Nu zijn er weinig organisaties waarbij dat het geval is, stelt hij. Wat hij wel ziet: het huidige systeem leidt tot verkeerde prijsprikkels in de markt. Er wordt in de kinderopvang van 0 tot 4-jarigen namelijk één tarief gehanteerd. “Dat kan helemaal niet”, legt Gjalt uit. “Zo’n 70 procent van de uurprijs wordt bepaald door arbeidskosten, terwijl die per leeftijdscategorie enorm verschillen. Voor de opvang van 0- en 1-jarige kinderen heb je twee keer zoveel pedagogische medewerkers nodig als voor de opvang van 2- tot 3-jarige kinderen. Terwijl de prijs hetzelfde is.”

Een basisvoorwaarde, geen luxe

Gjalt pleit daarom voor prijsdifferentiatie. “Wij zijn voor een gezonde en eerlijke prijs. Maar het moet wel financieel toegankelijk blijven. Kinderopvang is geen luxe, het is een basisvoorwaarde. Het verschil tussen wat een opvang vraagt en wat de overheid vergoedt, wordt steeds groter. Daardoor haken ouders echt af. Voor de organisaties maakt dat niet zoveel uit, de wachtlijsten zijn toch lang.”

Ook de bso wordt volgens de voorzitter vrijwel nergens aangeboden voor het uurtarief dat de overheid hanteert. De overheid moet meer vergoeden, vindt hij. “Een bedrag dat de extra kosten daadwerkelijk dekt. Nu zijn vooral ouders met een lager inkomen de dupe van de kostenstijging.”

Vooral lage inkomens de dupe

Hoe dat werkt? Voor lage inkomens betaalt de overheid een groot deel van de kosten, tot zo’n 96 procent (de kinderopvangtoeslag). Maar die vergoeding geldt alleen tot een maximumtarief van 9,12 euro per uur. Het verschil tussen het nieuwe tarief dat een kinderopvang vraagt en het maximumtarief, moeten ouders zelf betalen. Daar kan zomaar een euro per uur tussen zitten. Waardoor ouders bijvoorbeeld geen 0,37 euro zelf betalen, maar 1,37 euro, dus vier keer zoveel. Op jaarbasis kan dat flink oplopen.

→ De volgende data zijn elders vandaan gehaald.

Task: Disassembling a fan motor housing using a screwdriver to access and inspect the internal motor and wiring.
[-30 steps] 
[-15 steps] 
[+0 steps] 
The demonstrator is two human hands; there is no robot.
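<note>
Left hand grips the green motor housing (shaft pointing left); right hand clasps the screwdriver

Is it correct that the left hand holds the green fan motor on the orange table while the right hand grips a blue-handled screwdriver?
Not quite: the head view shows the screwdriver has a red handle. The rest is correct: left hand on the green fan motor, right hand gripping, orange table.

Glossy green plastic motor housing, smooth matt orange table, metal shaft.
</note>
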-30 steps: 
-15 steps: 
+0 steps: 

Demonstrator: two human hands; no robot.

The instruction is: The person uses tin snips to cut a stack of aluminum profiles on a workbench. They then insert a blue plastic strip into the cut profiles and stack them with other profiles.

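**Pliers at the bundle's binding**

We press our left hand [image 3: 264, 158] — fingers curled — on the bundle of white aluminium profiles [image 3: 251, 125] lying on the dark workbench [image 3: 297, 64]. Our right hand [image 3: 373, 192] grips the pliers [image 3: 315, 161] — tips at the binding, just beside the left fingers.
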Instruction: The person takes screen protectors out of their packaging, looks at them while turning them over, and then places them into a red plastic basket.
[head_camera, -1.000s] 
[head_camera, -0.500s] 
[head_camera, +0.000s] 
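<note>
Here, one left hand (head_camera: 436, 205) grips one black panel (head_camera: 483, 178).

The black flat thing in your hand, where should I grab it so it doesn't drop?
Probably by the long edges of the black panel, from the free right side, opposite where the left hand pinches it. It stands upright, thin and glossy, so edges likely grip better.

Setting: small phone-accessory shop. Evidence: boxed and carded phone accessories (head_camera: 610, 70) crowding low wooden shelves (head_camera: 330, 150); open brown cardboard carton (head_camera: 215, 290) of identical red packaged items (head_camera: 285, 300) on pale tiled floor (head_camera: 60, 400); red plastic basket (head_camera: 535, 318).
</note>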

De zorgen onder ouders met lagere inkomens zijn dan ook groot, merkt Gjalt. “Uit ieder onderzoek blijkt dat juist in die groep kinderen baat hebben bij opvang. Het is goed voor de ontwikkeling van kinderen, maar ook voor de arbeidsparticipatie van hun ouders.” Hij ziet nu al dat er ouders zijn die minder gaan werken, of helemaal stoppen. “En de huidige arbeidsmarkt is al zo krap.”

Andere keuzes?

Miriam heeft tot nu toe nog geen andere keuzes gemaakt. Ze werkte al parttime – 24 uur per week – al was dat niet uit financiële overwegingen. “Zolang mijn netto-inkomen nog hoger is dan mijn vaste lasten, blijven we de kinderen naar de opvang brengen. Als ik voor minder uren kies, loop ik op mijn werk echt achter de feiten aan.”

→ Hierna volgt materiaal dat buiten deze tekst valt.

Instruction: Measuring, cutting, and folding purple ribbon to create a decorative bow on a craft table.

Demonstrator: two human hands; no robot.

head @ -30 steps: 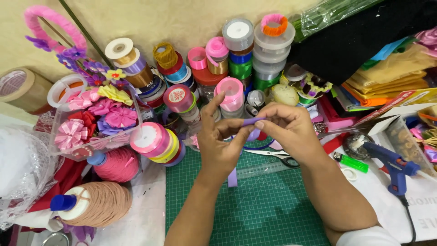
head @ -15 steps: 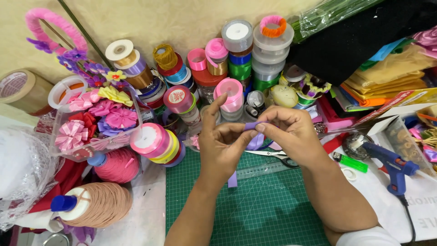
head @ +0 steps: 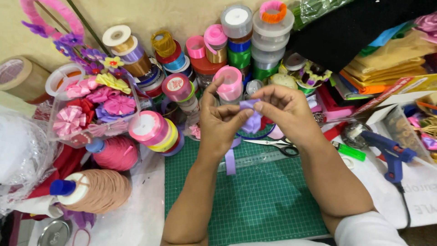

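Note:
Both hands are raised above the green cutting mat (head: 255,205) and pinch one lavender ribbon (head: 251,119). My left hand (head: 219,123) grips it with thumb and fingers from the left, its index finger pointing up. My right hand (head: 287,109) holds the folded part from the right. A loose tail of the same ribbon hangs down to the mat by a clear ruler (head: 259,160). Scissors (head: 273,145) lie just under my right hand.
Many ribbon spools (head: 152,130) are stacked behind and left of the mat. A clear box of ribbon flowers (head: 93,109) and two thread cones (head: 98,191) sit at the left. A blue glue gun (head: 391,155) lies at the right, folded fabric (head: 387,64) behind it.
The lavender ribbon between the fingertips has been folded further and now hangs as a wider loop. Both hands stay in about the same place.

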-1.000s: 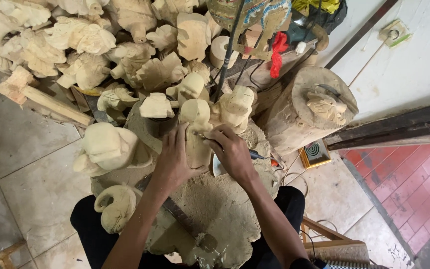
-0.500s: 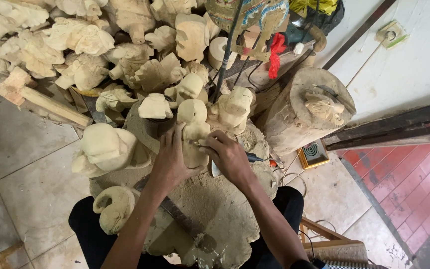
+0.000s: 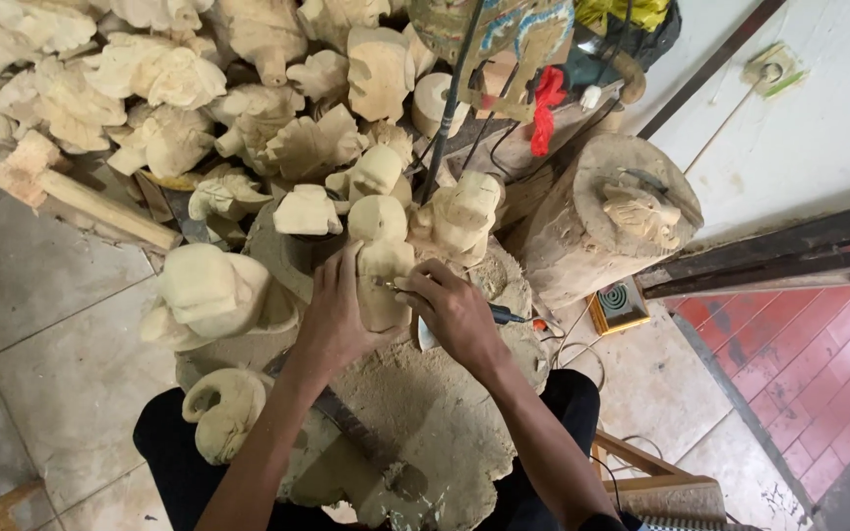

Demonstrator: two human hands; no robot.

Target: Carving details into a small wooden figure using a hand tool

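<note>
Pale wood filled most of the view. A small unfinished carving (image 3: pixel 381 258) stood upright on a big, rough stump (image 3: pixel 425 433) that served as the worktop, close to its far edge. The left hand (image 3: pixel 332 320) wrapped around the carving's left side from below, its grip closed on the figure and steadying it. The right hand (image 3: pixel 455 310) sat just to the right of the carving, fingers curled shut around a thin carving tool (image 3: pixel 489 313) whose tip met the figure's middle; the dark handle stuck out to the right past the knuckles. So the carving lay between the two hands, touching both the left palm and the tool's tip.

Room to move was scarce. Beyond the stump's far edge a heap of rough figures (image 3: pixel 209 88) crowded right up to the work, with one pale figure (image 3: pixel 459 216) just beside the carving on its right. At the stump's left edge leaned a larger rounded figure (image 3: pixel 209 290), and a curled piece (image 3: pixel 223 408) sat lower down near the person's knee. To the right stood a thick log (image 3: pixel 607 221) with a small carved head on top. Open tiled floor (image 3: pixel 31 295) showed only on the left, and a red-tiled strip (image 3: pixel 809 364) lay at the far right.
</note>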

Ze heeft weleens met haar partner besproken of haar oudste dochter niet kan stoppen met de bso. “Het probleem is alleen: ze heeft ook 12 weken vakantie per jaar. En wij niet. Veel bso’s in onze omgeving zeggen: als je vakantieopvang wil, moet je ook voor de doordeweekse opvang kiezen. Dat maakt het lastig.”

Gratis kinderopvang

Wat zou ze vinden van gratis kinderopvang? Daar heeft het kabinet plannen voor bekendgemaakt; het idee is dat de kinderopvangtoeslag vanaf 1 januari 2025 afgeschaft wordt. Het complexe systeem zou voor te veel problemen hebben gezorgd. Miriam: “Ik heb veel moeite met gratis kinderopvang. Er is nu al zo’n tekort aan personeel. En voor mijn gevoel gaan sommige mensen het dan gebruiken als een soort oppas. Daar is het niet voor bedoeld. Het is bedoeld voor ouders die moeten werken.”

Gjalt gelooft ook niet zo in gratis kinderopvang. “Gratis bestaat niet. Er betalen altijd mensen aan mee, via belastingen. En waar moeten we het personeel vandaan halen? Kinderopvangorganisaties kunnen de vraag nu al niet aan, laat staan als het straks gratis wordt.”